What banks need to consider when recommending products
Active product recommendations can come in many forms, but customers shouldn’t feel like they’re being pressured to pick a certain product. This is particularly important for product recommendations from banks. Unlike Amazon, banks make a clear performance promise to their customers. They stand for trustworthiness, competence, and fairness for all customers. Product recommendations must be designed accordingly, namely tailored to the customer’s individual situation in such a way that they perceive the products as having been recommended with them in mind. Recommendations achieve this when they create clear added value and optimize the customer's financial supply. Banks should make sure they only recommend products that contribute to this optimization. If this is the case, both the bank and customers will benefit.
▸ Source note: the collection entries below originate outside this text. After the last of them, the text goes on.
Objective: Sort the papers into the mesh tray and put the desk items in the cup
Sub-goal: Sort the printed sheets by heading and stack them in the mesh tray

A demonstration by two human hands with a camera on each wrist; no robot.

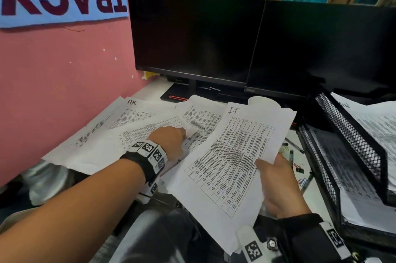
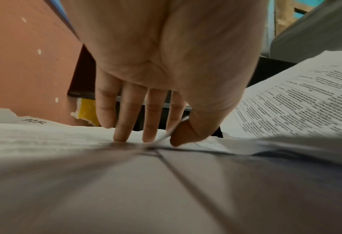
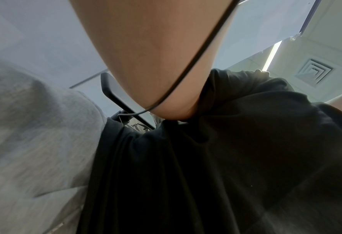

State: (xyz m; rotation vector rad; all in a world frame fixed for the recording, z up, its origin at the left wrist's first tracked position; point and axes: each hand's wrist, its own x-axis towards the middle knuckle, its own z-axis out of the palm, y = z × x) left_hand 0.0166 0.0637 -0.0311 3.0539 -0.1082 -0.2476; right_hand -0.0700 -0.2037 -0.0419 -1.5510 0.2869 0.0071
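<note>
Printed papers (image 1: 111, 138) lie spread over the desk, one marked "HR" (image 1: 137, 112). My left hand (image 1: 171, 140) is down on them. In the left wrist view its thumb and forefinger (image 2: 167, 137) pinch the lifted edge of one sheet (image 2: 202, 143), while the other fingertips (image 2: 122, 136) touch the paper. My right hand (image 1: 276, 181) holds a table-printed sheet marked "I.T" (image 1: 231, 162) by its right edge, thumb on top, raised above the desk. The black mesh tray (image 1: 351, 149) stands at the right with papers in its tiers. A white cup (image 1: 264, 100) peeks out behind the I.T sheet. The right wrist view shows no hand.
Two dark monitors (image 1: 197, 35) stand at the back of the desk, and a pink wall (image 1: 53, 82) closes the left side. A pen (image 1: 294, 145), a binder clip (image 1: 299, 169) and other small items lie between the I.T sheet and the tray.
</note>
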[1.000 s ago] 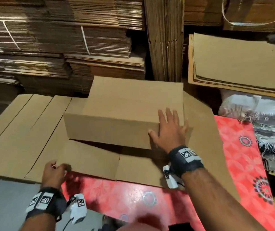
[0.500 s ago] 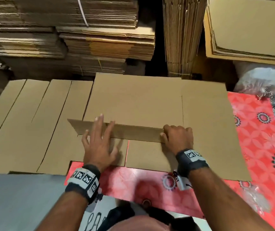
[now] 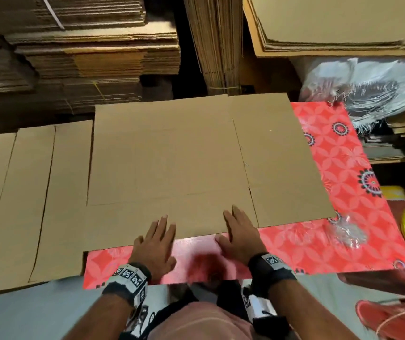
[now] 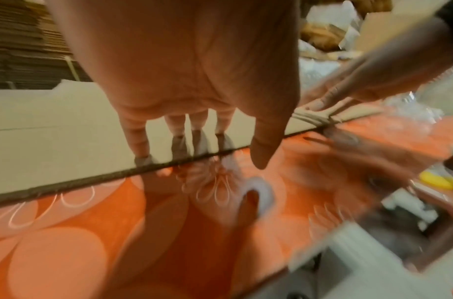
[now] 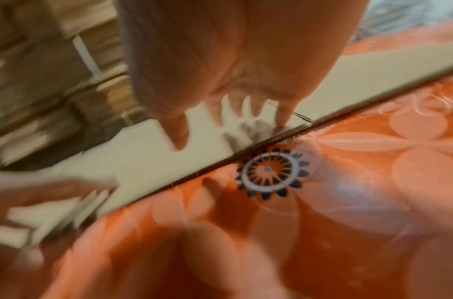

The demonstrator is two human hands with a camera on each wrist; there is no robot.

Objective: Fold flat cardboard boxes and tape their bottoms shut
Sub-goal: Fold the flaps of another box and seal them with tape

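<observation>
A plain brown cardboard box [image 3: 172, 163], still flat, lies unfolded on the red patterned table, filling the middle of the head view. Faint creases cross it, and a slit toward 3 o'clock parts its right-hand panel. Its near edge, toward 6 o'clock, shows corrugated layers [image 4: 143, 170] lying flush on the table, with the flaps level and none raised

Left hand [image 3: 155, 244] and right hand [image 3: 239, 233] flat, fingers straight, side by side.
</observation>
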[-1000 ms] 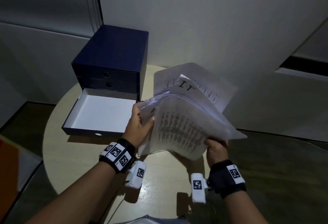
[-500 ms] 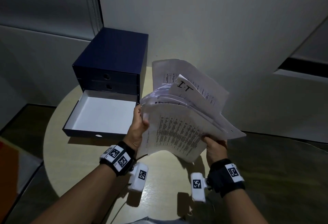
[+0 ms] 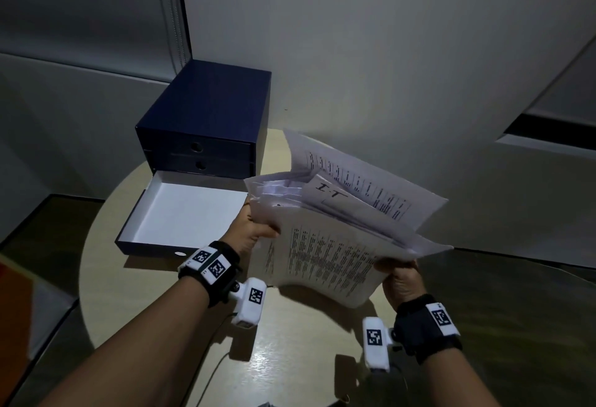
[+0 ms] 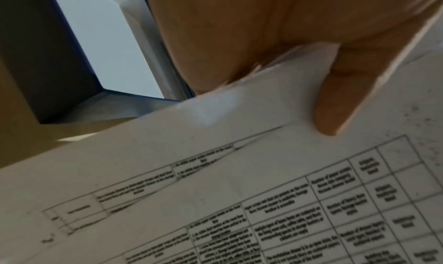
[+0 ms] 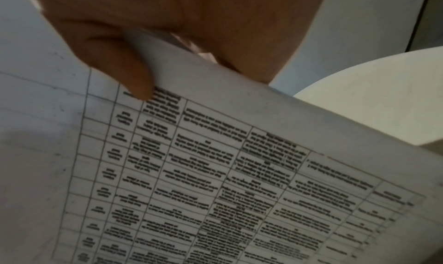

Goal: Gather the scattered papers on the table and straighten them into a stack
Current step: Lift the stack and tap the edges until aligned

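Since the earlier frames the papers (image 3: 342, 229) have tipped more upright and drawn closer together, their top edges now fanned toward the wall, and the left hand (image 3: 251, 232) has shifted a little up along their left edge; the bundle is held in the air above the table (image 3: 154, 303), touching nothing but the hands; the left hand grips the left edge with its thumb (image 4: 335, 105) pressed on the front sheet and its fingers behind, and the right hand (image 3: 400, 281) grips the lower right corner in the same way, thumb (image 5: 127, 69) on the print, fingers hidden behind the sheets; the front sheet carries a printed table with ruled cells, the text too blurred to read in either wrist view; a smaller sheet further back bears the handwritten letters "I·T", and the rearmost sheet shows a row of printed columns, also unreadable; the sheets are not yet squared, their edges staggered and several corners sticking out at the upper left; to the left, on the table, stands a dark blue box (image 3: 206, 123) of drawers with two round finger holes on its closed fronts, and its lowest drawer (image 3: 180, 216) is pulled out, white inside, just beside the left hand; both wrists wear black bands with square black-and-white coded markers.
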A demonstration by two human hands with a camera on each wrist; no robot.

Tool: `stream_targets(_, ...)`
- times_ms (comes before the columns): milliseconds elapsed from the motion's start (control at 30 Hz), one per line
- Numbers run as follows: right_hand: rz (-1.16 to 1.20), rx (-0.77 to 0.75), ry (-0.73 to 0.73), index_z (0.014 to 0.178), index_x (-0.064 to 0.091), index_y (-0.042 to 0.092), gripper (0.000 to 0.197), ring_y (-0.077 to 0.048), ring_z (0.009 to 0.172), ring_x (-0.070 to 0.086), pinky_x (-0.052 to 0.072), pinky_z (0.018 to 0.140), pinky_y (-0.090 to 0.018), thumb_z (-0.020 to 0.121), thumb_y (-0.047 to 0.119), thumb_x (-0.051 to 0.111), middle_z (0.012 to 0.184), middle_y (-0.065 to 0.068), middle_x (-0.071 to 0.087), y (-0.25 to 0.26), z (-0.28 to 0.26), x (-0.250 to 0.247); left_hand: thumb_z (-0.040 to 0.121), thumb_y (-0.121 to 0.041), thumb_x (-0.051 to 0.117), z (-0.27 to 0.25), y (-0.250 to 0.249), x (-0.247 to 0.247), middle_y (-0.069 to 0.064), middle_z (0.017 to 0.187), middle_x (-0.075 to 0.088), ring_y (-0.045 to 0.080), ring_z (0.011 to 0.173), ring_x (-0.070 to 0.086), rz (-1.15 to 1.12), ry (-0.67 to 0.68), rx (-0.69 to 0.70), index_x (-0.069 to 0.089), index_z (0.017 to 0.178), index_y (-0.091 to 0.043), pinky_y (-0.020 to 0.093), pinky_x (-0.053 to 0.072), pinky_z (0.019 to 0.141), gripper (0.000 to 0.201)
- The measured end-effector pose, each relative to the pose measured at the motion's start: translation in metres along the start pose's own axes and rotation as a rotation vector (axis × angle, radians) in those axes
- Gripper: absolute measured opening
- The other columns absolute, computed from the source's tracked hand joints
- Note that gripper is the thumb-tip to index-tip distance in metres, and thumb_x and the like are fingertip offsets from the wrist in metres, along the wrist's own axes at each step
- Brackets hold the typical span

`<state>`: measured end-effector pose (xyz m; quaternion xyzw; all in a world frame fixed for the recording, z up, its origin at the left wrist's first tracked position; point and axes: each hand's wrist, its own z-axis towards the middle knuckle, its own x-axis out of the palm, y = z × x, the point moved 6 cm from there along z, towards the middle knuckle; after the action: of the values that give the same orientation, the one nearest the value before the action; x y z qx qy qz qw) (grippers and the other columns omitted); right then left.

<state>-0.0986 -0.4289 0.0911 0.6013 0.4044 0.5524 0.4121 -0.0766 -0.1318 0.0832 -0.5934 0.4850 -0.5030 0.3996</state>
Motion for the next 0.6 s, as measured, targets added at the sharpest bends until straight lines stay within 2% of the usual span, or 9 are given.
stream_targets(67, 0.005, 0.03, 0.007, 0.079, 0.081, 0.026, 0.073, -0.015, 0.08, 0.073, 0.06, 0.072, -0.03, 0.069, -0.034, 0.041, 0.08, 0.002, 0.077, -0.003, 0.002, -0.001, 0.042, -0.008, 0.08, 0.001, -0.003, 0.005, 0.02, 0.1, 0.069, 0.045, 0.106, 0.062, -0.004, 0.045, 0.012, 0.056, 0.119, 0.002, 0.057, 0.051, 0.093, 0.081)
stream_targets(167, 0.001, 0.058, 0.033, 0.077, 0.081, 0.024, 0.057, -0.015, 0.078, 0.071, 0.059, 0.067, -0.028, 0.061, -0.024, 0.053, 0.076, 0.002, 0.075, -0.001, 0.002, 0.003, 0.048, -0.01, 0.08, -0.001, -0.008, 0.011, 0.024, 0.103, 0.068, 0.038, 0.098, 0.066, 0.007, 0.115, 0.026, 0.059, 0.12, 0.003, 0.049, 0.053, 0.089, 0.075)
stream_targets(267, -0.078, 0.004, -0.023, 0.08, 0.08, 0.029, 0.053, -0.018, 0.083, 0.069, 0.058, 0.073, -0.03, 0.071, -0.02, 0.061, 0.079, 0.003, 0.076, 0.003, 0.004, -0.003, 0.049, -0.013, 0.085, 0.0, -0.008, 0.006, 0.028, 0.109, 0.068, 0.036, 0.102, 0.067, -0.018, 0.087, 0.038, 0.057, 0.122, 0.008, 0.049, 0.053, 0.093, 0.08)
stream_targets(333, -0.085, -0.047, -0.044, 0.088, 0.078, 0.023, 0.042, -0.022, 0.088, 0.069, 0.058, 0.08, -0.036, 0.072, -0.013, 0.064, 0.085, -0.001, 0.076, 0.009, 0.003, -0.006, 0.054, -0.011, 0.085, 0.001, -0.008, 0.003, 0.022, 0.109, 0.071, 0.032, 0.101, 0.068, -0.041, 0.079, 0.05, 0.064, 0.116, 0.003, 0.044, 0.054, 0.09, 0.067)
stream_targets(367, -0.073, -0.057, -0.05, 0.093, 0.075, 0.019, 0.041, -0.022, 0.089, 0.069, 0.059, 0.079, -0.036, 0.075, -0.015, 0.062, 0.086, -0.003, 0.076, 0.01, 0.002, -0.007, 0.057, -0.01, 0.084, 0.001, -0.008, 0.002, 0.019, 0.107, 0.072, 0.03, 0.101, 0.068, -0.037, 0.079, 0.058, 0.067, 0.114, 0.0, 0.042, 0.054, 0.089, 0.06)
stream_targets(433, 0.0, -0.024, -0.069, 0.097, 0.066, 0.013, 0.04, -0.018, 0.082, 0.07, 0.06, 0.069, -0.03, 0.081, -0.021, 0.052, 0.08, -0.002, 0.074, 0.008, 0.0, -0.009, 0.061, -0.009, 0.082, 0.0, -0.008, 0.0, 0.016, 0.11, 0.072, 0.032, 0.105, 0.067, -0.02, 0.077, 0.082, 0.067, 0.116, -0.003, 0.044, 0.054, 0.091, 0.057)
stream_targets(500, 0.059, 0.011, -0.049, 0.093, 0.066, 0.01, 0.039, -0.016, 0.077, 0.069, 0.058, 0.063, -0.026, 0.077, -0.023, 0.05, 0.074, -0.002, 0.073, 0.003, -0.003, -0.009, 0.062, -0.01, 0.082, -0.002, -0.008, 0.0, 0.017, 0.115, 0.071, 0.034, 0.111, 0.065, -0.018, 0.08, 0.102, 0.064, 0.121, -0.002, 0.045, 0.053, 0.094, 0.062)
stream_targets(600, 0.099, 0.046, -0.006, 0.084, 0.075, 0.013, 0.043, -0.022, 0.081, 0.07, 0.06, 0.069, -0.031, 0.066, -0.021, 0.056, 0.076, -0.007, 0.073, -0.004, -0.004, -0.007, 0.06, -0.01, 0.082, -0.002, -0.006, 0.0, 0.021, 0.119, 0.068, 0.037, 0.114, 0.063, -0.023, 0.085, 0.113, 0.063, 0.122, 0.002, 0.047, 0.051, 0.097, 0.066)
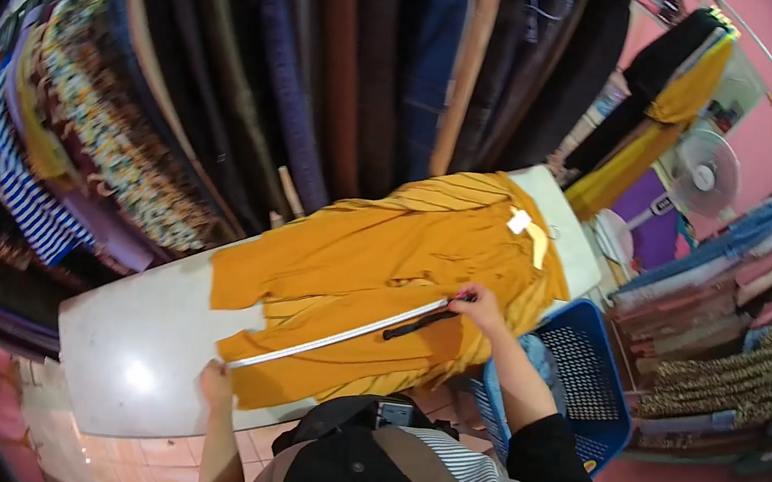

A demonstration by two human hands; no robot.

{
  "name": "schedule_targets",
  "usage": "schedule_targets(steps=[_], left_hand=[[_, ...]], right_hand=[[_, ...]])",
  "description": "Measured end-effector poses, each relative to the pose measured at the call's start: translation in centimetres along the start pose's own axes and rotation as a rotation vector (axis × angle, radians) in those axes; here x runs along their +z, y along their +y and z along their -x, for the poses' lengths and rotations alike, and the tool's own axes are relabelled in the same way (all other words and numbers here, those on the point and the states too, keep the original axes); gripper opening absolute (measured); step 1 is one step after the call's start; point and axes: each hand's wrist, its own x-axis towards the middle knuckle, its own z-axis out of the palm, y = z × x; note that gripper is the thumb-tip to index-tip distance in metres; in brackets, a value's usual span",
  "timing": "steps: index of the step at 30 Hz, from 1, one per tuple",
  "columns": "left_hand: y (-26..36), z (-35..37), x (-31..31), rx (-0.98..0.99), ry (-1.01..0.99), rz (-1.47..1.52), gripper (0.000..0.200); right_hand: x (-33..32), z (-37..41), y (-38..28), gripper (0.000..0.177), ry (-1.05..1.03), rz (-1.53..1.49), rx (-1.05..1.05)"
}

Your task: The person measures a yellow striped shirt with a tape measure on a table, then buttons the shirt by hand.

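Note:
Mustard-yellow trousers point(355, 257) lie spread over a striped yellow garment point(450, 189) on a white table. A white measuring tape point(335, 338) runs straight along one leg. My left hand point(215, 384) is closed at the tape's end by the leg's hem. Near the upper part of the trousers, my right hand point(480, 308) is closed on the other end of the tape. A dark strap point(416, 326) lies just below the tape, close to my right hand. A white tag point(519, 221) shows at the waist end.
The white table point(123, 344) extends to the left. A blue basket point(612, 404) with cloth in it stands at its right front. Hanging clothes point(359, 64) line the back and left. A fan point(705, 174) and stacked folded garments point(731, 332) are on the right.

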Motion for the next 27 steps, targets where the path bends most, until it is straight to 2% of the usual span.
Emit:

Amazon is a prime example of how active product recommendations can have an enormous effect on sales. While the internet giant generates 35 percent of its sales with this practice1), many banks have yet to leverage their immense data resources to achieve similar success. Even basic recommendation logic can have a noticeable effect on product penetration and improve the customer’s financial supply, regardless of whether recommendations are made directly to the customer or communicated by the advisor. No matter how sophisticated the approach, one thing is certain: advisors will continue to play a key role. Banking is and will remain a people's business. Nevertheless, a well thought-out strategy for product recommendations pays off for everyone involved.